Ein weiterer republikanischer Kandidat ist für die Demokraten in Gefahr
Ein Risiko, das die Demokraten eingehen, ist, dass Trump keiner sein wird. Diese Chance ist nicht undenkbar. Es laufen mehrere strafrechtliche Ermittlungen gegen ihn und das Jahr 2024 ist noch weit entfernt: Für einen Mann von Trumps sprunghafter Statur ist nichts in Stein gemeißelt. Was wäre, wenn die Republikaner jemand anderen vorschlagen würden, jünger, mit vollem Haar. Jemand wie Gouverneur Ron DeSantis oder ehemalige Botschafterin Nikki Haley?
In Umfragen unter republikanischen Wählern liegt DeSantis (24 Prozent) zwar weit hinter Trump (48 Prozent), aber bemerkenswerterweise würde er im Duell mit Joe Biden besser abschneiden als Trump. Hätte letzte Woche eine Wahl stattgefunden, hätte DeSantis mit 48 zu 45 Prozent der Stimmen gegen Biden gewonnen. Ein äußerst hypothetisches Szenario, aber ein Signal, das die Demokraten ernst nehmen werden.
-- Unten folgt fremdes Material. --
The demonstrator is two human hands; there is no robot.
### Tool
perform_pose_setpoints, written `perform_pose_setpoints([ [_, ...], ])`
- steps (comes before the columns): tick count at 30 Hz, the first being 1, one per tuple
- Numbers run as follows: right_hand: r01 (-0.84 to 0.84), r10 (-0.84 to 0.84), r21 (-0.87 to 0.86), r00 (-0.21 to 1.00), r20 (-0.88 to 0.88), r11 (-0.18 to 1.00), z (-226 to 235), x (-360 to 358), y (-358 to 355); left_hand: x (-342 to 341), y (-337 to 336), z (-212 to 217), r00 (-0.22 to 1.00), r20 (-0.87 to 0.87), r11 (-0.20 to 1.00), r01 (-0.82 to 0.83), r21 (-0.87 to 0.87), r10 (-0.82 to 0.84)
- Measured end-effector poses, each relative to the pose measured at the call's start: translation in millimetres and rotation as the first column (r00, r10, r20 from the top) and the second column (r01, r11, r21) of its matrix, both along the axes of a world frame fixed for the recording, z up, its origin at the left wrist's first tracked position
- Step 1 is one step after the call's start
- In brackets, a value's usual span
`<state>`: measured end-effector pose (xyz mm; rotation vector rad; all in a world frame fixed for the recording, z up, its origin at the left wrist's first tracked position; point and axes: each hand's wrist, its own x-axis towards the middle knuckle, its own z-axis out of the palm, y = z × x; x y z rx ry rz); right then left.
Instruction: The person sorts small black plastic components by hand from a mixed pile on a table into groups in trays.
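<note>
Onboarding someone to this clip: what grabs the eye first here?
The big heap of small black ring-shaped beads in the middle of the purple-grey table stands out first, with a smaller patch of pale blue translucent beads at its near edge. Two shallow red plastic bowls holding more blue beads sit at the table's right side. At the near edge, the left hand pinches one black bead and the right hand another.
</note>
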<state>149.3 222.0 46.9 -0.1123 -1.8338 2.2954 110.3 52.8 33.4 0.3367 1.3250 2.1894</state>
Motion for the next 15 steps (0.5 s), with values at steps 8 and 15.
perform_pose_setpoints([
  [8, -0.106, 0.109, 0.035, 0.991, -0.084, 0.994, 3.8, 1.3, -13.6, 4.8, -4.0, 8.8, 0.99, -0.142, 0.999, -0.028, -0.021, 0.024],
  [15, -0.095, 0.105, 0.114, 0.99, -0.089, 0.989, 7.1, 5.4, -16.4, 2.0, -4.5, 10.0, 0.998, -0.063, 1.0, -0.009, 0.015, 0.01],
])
Die Demokraten werden die Wahlkampfzeit nutzen müssen, um zu zeigen, dass Biden mehr ist als nur ein Anti-Trump. Dafür muss die Wahlkampfbotschaft auf seine eigenen Leistungen als Präsident eingehen, die umfassender sind, als vielen Amerikanern derzeit bewusst ist.
Die Demokraten werden sowieso nervös sein
Die Demokraten werden auf die drakonischen Gesetze einhämmern, die Biden zu Infrastruktur und Klima verabschiedet hat. Sie werden sagen, dass Joe Biden 2020 gewonnen hat, aber auch ein bisschen 2022, als die Partei nur 10 Sitze im Repräsentantenhaus verlor. Seine charismatischen Kollegen schnitten weniger gut ab: Barack Obama verlor 64 Sitze, Bill Clinton verlor 54 Sitze.
Aber egal, wie einheitlich sich die Demokraten an Joe Biden anlehnen, sie werden es ein wenig nervös tun. Egal wie gut sie das heute verbergen werden.